■ AIM OF THE TASK ■
Go to the line below containing "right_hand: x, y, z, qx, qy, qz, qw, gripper" and print exactly from there through the line containing "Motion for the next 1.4", both included. Print nothing else.

Segment Start: DATA SHOWN

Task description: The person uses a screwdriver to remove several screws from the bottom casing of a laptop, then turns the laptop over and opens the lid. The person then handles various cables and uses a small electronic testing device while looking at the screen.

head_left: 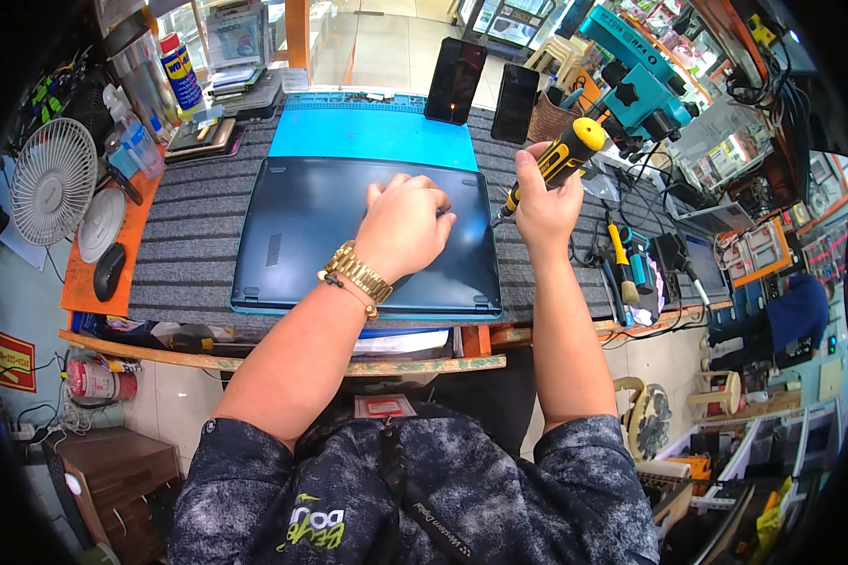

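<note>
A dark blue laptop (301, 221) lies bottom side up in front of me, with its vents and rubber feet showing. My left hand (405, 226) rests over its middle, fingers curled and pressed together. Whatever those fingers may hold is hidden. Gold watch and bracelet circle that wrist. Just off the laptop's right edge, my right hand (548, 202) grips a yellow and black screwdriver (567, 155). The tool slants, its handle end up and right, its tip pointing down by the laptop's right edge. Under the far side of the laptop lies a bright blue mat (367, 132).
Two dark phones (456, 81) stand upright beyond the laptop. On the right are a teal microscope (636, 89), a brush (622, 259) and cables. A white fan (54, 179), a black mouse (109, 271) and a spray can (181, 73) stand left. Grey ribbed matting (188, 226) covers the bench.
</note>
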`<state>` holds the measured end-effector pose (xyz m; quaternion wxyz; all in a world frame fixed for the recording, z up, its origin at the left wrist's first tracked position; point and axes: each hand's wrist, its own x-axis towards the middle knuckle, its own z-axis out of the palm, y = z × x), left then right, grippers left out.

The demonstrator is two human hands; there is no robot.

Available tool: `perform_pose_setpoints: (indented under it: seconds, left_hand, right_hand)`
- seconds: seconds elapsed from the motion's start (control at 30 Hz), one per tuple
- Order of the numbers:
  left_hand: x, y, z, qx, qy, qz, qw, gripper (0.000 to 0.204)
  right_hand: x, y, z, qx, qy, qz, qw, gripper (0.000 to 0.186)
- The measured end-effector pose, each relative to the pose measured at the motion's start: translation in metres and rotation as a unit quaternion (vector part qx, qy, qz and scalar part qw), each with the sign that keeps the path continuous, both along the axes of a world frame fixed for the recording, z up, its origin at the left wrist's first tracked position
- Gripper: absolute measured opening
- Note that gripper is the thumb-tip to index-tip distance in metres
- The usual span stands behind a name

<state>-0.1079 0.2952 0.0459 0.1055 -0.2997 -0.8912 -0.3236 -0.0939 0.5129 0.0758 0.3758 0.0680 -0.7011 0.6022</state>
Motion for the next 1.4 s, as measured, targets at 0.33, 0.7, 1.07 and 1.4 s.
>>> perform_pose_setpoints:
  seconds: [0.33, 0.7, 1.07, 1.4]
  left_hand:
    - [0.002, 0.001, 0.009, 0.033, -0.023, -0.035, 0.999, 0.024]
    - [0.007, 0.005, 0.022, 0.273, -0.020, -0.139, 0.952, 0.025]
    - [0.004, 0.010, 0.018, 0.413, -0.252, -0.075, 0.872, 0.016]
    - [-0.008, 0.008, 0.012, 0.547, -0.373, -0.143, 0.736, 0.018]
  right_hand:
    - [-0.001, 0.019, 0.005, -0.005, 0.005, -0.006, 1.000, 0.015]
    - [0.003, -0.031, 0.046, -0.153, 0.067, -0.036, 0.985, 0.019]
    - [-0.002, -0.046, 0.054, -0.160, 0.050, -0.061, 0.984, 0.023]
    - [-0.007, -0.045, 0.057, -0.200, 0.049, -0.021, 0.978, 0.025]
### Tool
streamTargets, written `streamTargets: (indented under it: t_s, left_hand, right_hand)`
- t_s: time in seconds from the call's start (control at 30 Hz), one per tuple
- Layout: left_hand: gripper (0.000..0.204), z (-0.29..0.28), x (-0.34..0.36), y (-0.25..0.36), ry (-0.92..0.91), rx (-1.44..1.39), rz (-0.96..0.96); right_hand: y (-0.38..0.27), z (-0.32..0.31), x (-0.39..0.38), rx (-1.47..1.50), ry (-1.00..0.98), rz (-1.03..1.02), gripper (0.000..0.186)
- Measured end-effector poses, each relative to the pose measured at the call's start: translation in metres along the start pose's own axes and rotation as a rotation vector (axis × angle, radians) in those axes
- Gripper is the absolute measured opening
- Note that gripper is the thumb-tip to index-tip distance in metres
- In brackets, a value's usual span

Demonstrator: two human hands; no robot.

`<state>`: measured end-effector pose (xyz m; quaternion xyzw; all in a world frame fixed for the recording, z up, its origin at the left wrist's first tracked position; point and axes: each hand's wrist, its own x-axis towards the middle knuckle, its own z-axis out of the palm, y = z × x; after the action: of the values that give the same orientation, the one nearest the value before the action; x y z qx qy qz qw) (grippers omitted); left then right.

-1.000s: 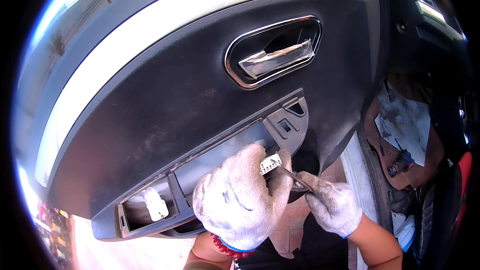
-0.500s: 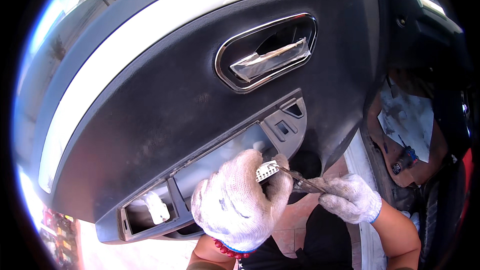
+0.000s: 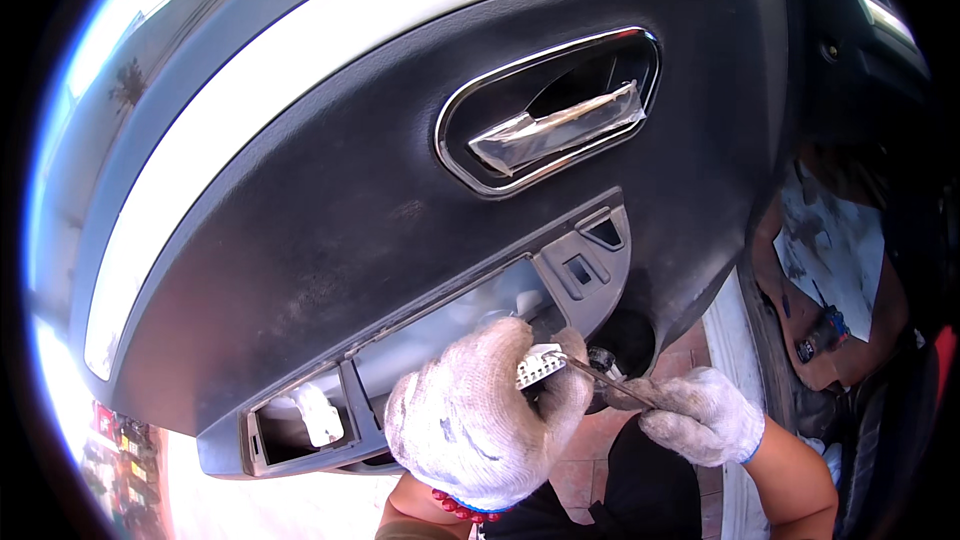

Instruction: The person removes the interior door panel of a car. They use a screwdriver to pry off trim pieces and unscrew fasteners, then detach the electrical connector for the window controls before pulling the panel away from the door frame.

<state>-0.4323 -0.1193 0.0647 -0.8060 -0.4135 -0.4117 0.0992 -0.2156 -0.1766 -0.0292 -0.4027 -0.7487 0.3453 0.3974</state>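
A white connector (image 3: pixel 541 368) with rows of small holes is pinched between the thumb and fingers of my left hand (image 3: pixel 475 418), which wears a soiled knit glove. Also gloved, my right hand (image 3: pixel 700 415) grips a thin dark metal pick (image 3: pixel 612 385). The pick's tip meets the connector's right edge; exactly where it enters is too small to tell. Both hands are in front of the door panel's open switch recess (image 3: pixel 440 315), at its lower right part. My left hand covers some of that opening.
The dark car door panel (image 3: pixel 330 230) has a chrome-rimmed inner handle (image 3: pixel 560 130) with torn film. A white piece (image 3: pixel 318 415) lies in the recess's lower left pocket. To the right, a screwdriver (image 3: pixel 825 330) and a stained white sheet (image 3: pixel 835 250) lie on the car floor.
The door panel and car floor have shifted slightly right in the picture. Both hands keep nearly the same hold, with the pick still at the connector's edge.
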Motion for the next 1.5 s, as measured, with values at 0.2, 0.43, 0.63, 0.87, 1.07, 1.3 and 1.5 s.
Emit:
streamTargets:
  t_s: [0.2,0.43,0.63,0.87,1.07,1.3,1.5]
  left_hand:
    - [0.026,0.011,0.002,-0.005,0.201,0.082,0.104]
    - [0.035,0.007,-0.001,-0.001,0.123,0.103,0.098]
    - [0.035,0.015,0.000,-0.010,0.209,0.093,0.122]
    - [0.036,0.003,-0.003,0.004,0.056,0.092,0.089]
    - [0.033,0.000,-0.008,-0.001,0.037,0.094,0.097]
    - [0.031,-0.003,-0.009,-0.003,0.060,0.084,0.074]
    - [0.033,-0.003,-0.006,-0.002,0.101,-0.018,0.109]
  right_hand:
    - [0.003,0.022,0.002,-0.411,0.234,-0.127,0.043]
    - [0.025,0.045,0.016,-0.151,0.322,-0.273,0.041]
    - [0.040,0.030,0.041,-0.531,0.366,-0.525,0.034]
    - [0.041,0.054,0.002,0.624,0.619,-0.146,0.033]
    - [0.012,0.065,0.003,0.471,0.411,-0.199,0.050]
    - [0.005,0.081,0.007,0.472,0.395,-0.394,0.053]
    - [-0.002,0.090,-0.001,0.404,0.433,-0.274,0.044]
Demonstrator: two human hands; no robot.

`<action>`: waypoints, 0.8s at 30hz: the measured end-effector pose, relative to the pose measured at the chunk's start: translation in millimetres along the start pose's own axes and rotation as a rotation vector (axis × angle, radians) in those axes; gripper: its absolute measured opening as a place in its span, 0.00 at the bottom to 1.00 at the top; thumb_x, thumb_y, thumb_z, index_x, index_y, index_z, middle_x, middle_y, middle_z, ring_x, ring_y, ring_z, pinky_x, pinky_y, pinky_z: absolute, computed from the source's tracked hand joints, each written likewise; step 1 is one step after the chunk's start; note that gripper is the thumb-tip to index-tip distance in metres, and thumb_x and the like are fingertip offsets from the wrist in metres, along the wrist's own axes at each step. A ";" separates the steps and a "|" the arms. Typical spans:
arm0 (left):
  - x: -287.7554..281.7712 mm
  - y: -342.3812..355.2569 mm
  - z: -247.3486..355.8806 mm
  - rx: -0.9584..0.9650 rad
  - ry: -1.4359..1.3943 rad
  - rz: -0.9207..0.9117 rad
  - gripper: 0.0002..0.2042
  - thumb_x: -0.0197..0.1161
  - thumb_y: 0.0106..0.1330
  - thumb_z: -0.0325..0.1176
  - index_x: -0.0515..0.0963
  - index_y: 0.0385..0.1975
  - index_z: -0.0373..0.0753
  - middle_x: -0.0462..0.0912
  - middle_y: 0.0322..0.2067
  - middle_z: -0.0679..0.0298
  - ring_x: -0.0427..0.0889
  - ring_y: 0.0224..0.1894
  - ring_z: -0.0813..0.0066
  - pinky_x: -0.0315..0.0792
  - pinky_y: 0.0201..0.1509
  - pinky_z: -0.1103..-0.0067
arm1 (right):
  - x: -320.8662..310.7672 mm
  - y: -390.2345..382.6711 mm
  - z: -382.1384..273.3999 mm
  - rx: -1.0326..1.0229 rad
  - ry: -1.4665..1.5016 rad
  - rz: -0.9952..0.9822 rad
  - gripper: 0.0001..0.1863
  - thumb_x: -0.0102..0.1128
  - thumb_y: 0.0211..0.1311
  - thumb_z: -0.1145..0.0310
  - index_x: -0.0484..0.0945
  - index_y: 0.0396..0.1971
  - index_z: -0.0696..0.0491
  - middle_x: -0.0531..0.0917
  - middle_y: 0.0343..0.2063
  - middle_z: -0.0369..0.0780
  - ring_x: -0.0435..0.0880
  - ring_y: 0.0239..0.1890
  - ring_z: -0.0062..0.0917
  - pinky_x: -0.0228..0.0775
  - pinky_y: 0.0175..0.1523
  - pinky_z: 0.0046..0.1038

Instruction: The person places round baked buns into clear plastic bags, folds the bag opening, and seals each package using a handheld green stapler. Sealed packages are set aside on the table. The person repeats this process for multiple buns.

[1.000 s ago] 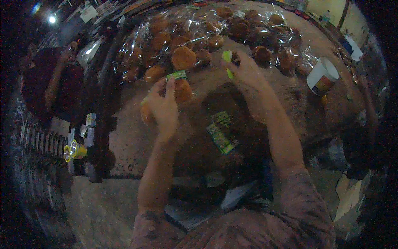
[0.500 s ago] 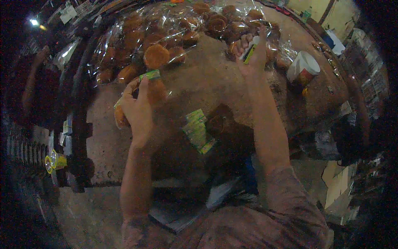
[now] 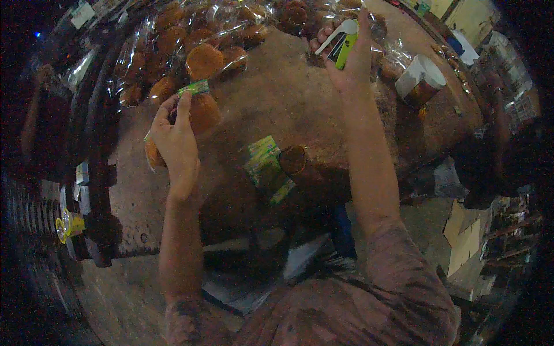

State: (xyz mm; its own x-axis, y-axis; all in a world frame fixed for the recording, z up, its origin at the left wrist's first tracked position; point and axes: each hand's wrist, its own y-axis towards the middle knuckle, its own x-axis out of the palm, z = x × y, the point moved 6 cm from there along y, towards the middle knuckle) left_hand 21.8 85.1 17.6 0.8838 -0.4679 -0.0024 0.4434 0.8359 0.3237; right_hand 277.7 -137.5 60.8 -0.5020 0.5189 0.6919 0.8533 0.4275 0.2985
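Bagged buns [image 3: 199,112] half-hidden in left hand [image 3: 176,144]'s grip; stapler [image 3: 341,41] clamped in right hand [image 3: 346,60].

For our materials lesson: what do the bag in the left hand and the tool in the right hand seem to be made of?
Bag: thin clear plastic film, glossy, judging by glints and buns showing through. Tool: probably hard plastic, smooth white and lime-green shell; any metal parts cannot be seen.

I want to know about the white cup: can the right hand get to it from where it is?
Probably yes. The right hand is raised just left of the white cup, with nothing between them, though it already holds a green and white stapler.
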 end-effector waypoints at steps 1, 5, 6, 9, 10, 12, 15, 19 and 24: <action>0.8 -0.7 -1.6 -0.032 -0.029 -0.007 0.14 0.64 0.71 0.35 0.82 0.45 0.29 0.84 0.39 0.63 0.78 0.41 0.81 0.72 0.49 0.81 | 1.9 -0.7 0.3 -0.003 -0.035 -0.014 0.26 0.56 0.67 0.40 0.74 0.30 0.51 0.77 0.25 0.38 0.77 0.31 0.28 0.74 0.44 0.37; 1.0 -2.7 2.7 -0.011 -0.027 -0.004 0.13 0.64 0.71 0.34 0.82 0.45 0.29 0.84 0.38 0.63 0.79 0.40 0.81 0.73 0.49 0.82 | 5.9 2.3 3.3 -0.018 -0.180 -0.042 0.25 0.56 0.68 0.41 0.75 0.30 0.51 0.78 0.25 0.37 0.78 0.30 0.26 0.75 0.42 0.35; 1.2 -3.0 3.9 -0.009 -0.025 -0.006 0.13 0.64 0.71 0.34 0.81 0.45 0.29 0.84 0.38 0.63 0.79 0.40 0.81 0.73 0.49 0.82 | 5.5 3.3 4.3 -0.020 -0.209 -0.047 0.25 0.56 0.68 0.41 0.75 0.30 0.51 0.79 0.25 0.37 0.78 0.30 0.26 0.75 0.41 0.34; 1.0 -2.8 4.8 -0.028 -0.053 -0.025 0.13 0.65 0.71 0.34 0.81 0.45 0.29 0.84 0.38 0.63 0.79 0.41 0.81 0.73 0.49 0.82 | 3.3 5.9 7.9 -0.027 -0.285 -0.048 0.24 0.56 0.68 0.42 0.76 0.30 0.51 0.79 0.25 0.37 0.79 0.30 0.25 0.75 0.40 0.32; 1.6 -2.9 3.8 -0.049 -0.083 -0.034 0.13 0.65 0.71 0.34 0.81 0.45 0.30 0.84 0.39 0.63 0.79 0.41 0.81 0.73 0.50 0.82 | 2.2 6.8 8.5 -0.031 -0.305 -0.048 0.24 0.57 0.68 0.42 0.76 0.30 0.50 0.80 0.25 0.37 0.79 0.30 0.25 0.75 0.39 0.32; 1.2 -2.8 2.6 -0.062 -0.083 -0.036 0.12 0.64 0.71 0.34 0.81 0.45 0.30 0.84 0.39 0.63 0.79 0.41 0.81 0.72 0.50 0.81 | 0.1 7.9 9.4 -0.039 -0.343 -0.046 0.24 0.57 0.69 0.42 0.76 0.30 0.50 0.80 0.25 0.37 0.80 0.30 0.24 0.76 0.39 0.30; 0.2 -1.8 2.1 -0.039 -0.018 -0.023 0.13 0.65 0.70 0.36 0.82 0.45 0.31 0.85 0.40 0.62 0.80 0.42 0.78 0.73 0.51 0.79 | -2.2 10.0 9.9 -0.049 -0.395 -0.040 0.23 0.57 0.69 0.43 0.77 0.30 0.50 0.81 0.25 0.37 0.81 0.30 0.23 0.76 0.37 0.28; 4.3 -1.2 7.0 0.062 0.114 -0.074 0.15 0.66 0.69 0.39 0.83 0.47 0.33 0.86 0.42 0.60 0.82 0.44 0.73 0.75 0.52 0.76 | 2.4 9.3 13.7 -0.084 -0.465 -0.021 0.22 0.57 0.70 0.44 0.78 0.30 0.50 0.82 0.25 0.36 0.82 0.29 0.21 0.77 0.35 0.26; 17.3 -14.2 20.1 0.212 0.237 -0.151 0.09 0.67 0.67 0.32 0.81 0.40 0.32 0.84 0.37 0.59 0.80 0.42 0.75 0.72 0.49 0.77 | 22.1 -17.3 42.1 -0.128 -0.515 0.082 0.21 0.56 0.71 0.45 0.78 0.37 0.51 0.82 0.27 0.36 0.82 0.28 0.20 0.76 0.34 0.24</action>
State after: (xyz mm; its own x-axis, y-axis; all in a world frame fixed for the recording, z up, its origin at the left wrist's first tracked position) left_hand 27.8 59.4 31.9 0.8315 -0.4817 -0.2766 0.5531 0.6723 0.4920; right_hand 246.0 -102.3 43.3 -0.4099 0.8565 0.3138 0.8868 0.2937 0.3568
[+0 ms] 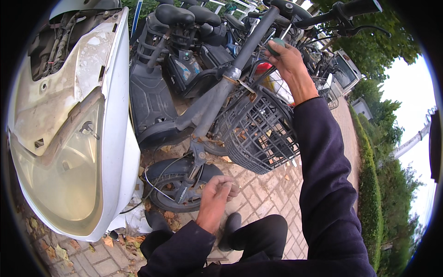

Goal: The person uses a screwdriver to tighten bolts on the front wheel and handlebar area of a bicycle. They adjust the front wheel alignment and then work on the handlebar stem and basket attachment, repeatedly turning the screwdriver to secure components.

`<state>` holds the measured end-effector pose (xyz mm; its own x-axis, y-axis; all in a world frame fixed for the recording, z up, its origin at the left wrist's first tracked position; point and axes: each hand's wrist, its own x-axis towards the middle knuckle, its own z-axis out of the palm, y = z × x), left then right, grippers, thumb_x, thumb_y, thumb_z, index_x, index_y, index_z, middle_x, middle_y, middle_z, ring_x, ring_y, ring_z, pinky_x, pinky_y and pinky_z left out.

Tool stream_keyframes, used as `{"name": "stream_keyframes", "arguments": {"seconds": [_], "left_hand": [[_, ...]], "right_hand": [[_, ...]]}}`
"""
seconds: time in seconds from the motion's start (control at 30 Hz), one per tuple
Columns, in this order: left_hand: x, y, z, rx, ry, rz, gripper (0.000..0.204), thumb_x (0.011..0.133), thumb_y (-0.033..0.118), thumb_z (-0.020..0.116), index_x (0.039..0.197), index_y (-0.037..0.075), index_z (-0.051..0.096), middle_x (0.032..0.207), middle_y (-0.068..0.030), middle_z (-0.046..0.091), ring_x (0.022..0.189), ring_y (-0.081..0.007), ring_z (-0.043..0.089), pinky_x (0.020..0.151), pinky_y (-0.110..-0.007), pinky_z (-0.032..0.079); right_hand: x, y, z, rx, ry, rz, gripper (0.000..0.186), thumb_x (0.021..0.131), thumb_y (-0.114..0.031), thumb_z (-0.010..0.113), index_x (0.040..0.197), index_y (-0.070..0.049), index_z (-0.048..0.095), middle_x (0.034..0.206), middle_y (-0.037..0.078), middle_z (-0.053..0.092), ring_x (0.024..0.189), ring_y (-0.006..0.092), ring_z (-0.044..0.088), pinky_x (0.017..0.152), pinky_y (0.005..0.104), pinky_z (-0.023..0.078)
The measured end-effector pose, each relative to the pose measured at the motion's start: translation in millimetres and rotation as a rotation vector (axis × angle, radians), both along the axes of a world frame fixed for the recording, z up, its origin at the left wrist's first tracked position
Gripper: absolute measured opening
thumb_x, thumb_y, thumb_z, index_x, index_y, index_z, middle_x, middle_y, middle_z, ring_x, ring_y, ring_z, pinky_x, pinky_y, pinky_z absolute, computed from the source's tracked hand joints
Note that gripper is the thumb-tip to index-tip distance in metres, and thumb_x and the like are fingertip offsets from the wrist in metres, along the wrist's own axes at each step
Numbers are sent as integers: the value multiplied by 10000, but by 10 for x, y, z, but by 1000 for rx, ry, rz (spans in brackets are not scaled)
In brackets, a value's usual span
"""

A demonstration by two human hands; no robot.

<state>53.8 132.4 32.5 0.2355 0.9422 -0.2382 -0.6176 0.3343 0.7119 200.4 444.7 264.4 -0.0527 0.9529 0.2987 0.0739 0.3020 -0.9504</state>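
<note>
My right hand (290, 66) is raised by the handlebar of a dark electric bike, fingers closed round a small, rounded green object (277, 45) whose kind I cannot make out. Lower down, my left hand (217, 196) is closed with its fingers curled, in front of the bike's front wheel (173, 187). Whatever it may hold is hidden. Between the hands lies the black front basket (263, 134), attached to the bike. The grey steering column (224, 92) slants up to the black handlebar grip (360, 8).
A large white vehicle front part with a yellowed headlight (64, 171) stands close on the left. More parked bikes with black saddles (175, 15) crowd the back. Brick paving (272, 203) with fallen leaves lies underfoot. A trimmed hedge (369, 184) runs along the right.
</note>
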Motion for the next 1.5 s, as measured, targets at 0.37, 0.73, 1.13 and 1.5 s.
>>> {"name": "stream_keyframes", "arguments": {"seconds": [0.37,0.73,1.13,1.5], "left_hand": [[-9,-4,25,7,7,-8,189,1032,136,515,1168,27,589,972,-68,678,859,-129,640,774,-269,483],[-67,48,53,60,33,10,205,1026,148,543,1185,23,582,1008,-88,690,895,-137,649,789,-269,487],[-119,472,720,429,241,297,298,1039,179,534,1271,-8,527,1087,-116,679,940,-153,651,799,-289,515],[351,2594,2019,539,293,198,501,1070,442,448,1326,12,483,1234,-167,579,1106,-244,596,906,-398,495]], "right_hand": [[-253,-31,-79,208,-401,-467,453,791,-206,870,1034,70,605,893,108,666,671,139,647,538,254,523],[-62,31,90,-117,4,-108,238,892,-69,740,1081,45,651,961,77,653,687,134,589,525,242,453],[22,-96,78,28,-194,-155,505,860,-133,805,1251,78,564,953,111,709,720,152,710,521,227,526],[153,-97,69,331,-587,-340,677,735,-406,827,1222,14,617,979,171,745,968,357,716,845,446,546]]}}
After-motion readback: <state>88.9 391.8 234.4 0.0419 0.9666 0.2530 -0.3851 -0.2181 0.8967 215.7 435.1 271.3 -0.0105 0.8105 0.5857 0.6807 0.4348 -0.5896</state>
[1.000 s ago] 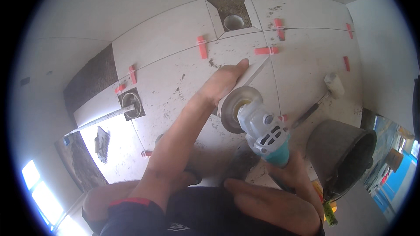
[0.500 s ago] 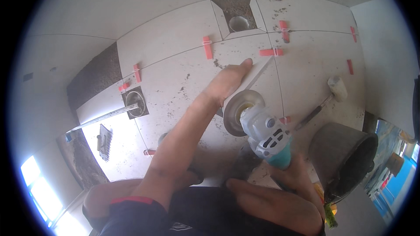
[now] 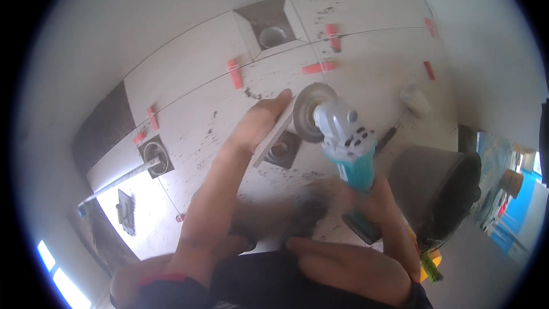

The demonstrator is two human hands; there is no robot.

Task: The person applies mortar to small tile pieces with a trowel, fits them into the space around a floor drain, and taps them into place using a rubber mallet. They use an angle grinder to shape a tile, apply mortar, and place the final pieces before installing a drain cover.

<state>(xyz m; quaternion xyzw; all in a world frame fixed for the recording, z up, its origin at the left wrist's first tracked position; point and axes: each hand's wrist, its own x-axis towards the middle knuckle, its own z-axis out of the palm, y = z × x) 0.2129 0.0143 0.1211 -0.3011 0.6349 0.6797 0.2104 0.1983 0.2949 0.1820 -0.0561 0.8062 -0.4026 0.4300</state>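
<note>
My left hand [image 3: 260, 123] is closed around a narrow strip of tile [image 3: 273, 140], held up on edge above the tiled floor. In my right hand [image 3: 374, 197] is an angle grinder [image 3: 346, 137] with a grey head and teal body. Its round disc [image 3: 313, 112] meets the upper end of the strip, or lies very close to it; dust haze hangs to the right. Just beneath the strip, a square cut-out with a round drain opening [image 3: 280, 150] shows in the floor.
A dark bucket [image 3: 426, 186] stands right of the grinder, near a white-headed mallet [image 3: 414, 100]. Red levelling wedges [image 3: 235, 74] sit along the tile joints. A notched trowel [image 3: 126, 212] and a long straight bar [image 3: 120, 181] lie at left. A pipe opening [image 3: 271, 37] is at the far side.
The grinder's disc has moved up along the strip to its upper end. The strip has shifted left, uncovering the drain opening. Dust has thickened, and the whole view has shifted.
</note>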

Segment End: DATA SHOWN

■ RESULT BELOW ■
  right_hand: x, y, z, qx, qy, qz, qw, gripper (0.000 to 0.186)
- The measured end-effector pose, each relative to the pose measured at the motion's start: translation in metres and rotation as a unit quaternion (vector part qx, qy, qz and scalar part qw), each with the sign that keeps the path continuous, both along the axes of a world frame fixed for the recording, z up, its origin at the left wrist's first tracked position
- Gripper: absolute measured opening
- Note that gripper is the thumb-tip to index-tip distance in metres
- The usual span stands behind a name

<state>-0.1079 0.2952 0.0459 0.1055 -0.2997 -0.8912 -0.3236 -0.0939 0.5129 0.0758 0.3758 0.0680 -0.7011 0.6022</state>
Motion for the next 1.4 s, as measured, targets at 0.33, 0.7, 1.07 and 1.4 s.

This concludes the exercise.